◆ **Exercise objective**: Copy the listing exactly, please, and keep every picture out of it.

◆ **Data shown**:
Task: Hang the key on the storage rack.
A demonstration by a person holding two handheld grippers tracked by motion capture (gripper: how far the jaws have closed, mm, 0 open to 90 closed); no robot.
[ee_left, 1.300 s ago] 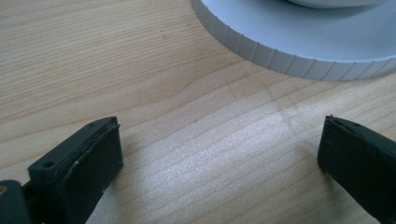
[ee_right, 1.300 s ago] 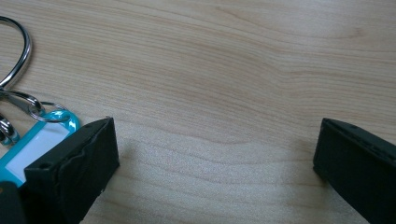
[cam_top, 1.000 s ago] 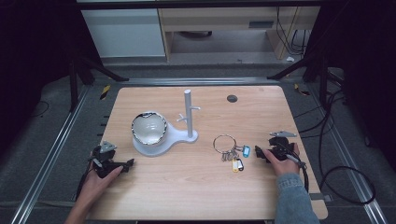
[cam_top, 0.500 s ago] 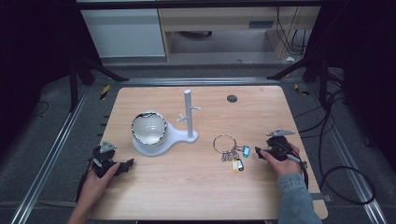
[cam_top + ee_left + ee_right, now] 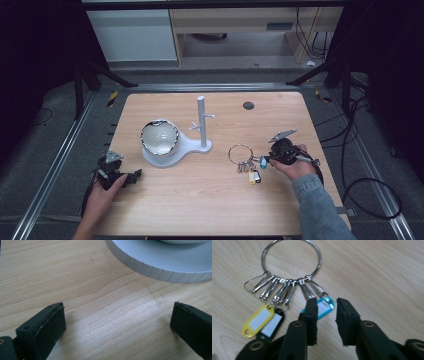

◆ **Solution for this problem**:
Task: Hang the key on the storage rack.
A demonstration by a person holding two handheld grippers tracked by motion capture (gripper: how far the jaws have closed, mm, 0 open to 90 closed); no robot.
[ee_left, 1.300 s ago] 
[ee_right, 1.300 s ago] 
[cam_top, 1.000 s ago] 
[cam_top, 0.500 s ago] 
[cam_top + ee_left + ee_right, now] 

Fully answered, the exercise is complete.